API version upgrade cost impact calculator
A new model generation lands — GPT-4o replacing GPT-4, Claude 3.5 Sonnet replacing Claude 2 — and the first question is always: what does this do to my bill? This tool prices your exact workload under both the old and new model so you see the monthly cost delta before you migrate, and frames it against the expected quality gain.
How it works
Each model bills input and output tokens at separate per-million rates. For one request:
cost = (input_tokens / 1e6) × input_price + (output_tokens / 1e6) × output_price
The tool computes that under both models, multiplies by your monthly volume, and reports the difference. A negative delta means the upgrade is cheaper; a positive delta means it costs more. The quality field lets you reason about the trade-off when the new model is pricier.
Why input/output ratio changes the ranking
Two models can look similar on a headline price but rank very differently depending on your workload shape. An input-heavy workload — long documents, extensive system prompts, retrieval-augmented context — is most sensitive to the input price. An output-heavy workload — long generated reports, code generation, detailed explanations — is most sensitive to the output price.

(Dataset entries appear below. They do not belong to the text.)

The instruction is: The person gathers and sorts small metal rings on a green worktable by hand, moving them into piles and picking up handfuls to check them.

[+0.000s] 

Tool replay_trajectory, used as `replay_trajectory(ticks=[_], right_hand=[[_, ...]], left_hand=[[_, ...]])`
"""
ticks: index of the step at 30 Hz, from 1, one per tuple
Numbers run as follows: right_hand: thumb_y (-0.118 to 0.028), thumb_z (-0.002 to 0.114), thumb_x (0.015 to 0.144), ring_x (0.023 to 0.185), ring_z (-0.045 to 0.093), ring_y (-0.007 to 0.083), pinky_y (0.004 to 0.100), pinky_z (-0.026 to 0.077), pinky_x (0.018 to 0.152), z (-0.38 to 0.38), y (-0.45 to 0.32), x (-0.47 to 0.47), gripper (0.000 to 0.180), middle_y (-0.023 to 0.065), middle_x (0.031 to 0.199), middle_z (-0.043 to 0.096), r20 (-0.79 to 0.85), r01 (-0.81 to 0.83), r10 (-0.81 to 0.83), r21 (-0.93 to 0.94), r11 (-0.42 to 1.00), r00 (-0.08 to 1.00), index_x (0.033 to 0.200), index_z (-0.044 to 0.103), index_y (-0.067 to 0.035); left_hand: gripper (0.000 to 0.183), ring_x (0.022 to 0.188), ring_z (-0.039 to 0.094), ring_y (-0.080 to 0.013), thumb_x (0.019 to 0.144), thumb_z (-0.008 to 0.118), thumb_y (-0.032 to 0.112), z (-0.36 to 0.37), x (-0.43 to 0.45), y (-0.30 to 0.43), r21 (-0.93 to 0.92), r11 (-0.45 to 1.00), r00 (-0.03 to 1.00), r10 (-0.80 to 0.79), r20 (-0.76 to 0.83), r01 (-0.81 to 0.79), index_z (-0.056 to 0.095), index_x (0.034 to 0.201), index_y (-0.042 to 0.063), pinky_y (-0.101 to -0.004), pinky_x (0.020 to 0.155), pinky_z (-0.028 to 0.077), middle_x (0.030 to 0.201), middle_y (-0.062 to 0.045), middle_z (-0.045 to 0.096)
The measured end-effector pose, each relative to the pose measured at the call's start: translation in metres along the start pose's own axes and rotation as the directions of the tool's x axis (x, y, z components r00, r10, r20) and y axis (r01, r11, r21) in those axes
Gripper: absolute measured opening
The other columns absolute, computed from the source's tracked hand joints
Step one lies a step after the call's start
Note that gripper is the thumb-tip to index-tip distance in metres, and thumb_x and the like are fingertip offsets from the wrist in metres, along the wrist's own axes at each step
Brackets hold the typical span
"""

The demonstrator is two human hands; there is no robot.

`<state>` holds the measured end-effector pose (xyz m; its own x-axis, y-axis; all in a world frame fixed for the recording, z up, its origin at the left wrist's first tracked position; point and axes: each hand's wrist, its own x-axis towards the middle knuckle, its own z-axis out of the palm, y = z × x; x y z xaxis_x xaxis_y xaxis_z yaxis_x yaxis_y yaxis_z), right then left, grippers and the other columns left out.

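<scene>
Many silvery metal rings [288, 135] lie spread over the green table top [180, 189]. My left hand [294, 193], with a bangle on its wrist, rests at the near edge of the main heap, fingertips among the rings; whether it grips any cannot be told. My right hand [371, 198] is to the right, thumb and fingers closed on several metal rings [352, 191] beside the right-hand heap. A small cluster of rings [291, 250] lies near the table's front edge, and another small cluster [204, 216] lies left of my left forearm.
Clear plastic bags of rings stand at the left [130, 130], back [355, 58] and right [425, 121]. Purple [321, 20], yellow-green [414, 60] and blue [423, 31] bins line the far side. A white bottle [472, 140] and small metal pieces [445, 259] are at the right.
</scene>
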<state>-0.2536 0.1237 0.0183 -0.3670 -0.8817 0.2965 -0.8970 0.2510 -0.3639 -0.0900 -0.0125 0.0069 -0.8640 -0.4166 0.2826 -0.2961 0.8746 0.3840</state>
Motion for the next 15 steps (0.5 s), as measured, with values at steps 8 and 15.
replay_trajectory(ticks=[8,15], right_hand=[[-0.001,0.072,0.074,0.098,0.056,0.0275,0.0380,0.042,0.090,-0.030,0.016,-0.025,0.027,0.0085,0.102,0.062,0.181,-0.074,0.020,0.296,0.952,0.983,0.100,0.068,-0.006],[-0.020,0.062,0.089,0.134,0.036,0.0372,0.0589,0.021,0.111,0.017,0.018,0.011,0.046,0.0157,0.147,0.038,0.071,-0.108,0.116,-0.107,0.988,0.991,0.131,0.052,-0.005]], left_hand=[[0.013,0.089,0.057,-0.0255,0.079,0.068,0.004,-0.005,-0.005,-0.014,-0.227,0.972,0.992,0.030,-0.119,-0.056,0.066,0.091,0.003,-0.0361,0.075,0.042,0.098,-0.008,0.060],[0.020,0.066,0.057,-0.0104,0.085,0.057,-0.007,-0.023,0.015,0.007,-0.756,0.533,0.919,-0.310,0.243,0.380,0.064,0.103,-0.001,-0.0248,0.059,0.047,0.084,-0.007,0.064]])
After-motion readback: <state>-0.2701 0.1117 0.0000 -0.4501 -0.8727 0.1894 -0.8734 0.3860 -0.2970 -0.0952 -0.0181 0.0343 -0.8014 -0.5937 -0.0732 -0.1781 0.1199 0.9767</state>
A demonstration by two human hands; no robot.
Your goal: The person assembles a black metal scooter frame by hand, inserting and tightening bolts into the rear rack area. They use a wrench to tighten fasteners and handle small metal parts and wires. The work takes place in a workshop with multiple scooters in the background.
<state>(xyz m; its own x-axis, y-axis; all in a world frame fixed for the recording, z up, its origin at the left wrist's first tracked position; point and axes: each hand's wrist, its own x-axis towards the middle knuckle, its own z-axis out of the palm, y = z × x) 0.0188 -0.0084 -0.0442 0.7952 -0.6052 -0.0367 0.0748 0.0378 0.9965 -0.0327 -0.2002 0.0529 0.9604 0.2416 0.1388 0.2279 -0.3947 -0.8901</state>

For example (illustrative numbers, not current prices):
Suppose Model A costs 5/M input and 15/M output, while Model B costs 3/M input and 25/M output.
- For a request that is 90% input: A costs 5×0.9 + 15×0.1 = 6.0 per M tokens total; B costs 3×0.9 + 25×0.1 = 5.2. Model B is cheaper.
- For a request that is 10% input: A costs 5×0.1 + 15×0.9 = 14.0; B costs 3×0.1 + 25×0.9 = 22.8. Model A is cheaper by a wide margin.
The ratio flips which model wins. Always price your actual token distribution.
What “quality gain” means in practice
When the new model costs more, the question is whether the improvement saves money elsewhere. A more capable model may:
- Reduce retry rates — fewer API calls per task
- Reduce human review time — fewer outputs that need correction
- Enable shorter prompts — less scaffolding needed to get reliable output
- Handle edge cases the old model missed — fewer downstream support issues
If any of these apply, the true cost delta is better than the raw per-token calculation shows. The quality field in the tool is a prompt to reason about these indirect effects, not a formula.
Tips and notes
- Upgrades within a family usually cut cost dramatically, but moving up a tier can increase spend. Always price your real token mix rather than assuming “newer is cheaper.”
- Roll out gradually — run the new model in parallel on a sample of live traffic and measure quality against your own success criteria before committing the full workload.
- Indirect savings are real but hard to quantify upfront; track retry rates and human review hours before and after the switch to build the actual business case.